### EXERCISE
Write out exactly the lines of the material below, beginning at the top and ending at the line that contains "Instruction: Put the".

*** DATA UNDER STUDY ***

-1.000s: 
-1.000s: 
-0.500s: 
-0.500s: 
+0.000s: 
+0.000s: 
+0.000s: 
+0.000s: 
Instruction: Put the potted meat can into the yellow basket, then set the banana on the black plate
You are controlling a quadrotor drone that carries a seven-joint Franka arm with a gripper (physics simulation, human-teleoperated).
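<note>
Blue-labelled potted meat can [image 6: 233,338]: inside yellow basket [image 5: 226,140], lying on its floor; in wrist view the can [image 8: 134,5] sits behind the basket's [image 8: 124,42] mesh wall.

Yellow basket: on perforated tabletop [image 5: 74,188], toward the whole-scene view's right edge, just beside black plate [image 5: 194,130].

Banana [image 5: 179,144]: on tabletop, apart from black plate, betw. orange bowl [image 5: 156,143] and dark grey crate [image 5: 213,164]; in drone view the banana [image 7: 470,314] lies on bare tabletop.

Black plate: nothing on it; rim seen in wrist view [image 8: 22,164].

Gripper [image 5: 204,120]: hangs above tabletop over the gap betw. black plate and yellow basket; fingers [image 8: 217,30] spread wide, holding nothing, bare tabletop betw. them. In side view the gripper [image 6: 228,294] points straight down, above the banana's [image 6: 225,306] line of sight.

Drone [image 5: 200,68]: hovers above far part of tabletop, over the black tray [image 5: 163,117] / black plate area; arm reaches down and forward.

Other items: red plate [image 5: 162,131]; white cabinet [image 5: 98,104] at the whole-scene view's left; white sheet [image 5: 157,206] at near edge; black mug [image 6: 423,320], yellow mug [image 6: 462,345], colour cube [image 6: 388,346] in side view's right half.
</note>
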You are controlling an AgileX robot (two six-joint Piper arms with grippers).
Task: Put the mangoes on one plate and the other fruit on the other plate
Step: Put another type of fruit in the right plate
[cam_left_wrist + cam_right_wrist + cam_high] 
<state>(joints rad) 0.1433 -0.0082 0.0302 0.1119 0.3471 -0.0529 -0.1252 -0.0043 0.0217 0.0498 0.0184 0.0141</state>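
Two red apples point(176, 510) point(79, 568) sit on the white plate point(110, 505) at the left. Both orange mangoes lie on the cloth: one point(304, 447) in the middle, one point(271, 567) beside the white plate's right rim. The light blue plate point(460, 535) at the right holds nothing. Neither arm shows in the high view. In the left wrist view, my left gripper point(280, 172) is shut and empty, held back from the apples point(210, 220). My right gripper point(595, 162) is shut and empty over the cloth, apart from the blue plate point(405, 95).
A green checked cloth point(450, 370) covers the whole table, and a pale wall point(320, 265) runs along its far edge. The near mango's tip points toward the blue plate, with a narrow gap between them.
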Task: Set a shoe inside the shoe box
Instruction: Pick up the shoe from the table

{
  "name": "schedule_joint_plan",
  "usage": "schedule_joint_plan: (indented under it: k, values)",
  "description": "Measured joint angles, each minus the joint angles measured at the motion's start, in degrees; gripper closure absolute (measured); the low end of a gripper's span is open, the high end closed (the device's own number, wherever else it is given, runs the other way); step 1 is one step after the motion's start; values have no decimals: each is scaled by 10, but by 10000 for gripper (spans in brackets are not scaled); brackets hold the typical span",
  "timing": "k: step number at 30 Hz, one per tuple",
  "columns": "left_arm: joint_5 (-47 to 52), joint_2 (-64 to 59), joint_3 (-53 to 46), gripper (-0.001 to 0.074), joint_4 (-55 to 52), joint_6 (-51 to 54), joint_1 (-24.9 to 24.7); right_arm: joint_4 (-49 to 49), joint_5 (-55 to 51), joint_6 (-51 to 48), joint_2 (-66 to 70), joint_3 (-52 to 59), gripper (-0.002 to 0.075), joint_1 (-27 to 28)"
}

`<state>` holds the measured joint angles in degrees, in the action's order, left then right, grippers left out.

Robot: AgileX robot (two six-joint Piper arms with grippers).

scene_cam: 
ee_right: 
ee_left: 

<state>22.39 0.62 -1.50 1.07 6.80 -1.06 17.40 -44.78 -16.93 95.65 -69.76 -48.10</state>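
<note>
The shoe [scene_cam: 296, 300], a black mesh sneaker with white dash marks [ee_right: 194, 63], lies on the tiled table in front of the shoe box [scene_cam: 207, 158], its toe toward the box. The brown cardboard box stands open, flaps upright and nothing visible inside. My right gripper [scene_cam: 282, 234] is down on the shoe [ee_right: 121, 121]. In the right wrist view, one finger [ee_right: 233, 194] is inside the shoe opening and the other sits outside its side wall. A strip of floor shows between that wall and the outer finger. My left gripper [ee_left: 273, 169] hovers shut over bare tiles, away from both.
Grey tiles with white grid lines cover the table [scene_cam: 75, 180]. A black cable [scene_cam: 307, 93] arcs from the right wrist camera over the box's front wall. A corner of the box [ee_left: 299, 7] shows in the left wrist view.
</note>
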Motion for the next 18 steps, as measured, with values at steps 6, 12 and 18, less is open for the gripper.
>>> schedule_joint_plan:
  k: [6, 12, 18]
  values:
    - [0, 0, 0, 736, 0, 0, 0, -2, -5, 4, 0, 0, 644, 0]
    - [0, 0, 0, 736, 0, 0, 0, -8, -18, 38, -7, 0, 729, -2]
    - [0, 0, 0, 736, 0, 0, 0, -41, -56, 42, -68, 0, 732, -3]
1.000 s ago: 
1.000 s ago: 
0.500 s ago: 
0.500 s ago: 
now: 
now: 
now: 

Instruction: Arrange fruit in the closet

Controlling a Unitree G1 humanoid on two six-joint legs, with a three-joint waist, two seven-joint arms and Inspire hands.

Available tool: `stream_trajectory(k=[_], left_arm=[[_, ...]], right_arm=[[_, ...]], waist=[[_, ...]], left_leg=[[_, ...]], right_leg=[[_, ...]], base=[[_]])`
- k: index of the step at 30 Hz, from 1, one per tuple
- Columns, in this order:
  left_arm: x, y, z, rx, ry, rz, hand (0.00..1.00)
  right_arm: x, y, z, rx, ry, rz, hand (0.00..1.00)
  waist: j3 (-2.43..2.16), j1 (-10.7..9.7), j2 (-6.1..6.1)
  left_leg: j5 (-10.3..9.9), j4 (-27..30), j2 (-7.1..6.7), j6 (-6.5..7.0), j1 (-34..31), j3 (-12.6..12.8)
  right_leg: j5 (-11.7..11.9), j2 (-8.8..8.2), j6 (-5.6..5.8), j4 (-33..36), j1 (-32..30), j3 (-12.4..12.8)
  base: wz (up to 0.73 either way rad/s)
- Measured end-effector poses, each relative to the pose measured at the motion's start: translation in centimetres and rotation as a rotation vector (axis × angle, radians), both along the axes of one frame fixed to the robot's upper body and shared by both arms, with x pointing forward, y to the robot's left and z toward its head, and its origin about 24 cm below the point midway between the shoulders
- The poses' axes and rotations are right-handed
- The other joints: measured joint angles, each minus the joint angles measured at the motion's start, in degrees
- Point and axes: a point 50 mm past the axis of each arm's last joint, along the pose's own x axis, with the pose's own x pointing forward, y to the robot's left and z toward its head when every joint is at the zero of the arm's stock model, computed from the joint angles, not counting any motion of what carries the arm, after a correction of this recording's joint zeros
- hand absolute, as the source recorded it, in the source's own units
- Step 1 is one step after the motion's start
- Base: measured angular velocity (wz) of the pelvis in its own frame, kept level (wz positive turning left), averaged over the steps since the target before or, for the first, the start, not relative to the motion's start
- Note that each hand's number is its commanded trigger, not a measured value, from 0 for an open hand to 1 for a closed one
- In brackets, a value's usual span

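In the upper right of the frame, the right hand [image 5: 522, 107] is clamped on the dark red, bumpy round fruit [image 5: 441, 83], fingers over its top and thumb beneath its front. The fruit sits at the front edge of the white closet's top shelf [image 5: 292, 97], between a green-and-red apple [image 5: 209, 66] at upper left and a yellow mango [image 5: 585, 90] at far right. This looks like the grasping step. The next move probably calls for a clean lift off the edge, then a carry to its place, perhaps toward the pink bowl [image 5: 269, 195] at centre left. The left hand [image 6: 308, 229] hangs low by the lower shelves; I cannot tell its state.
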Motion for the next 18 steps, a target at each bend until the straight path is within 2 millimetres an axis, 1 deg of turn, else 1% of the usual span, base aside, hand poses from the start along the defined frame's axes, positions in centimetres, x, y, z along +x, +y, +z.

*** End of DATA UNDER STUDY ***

### TASK RESPONSE
-1.000s: 
-1.000s: 
-0.500s: 
-0.500s: 
+0.000s: 
+0.000s: 
+0.000s: 
+0.000s: 
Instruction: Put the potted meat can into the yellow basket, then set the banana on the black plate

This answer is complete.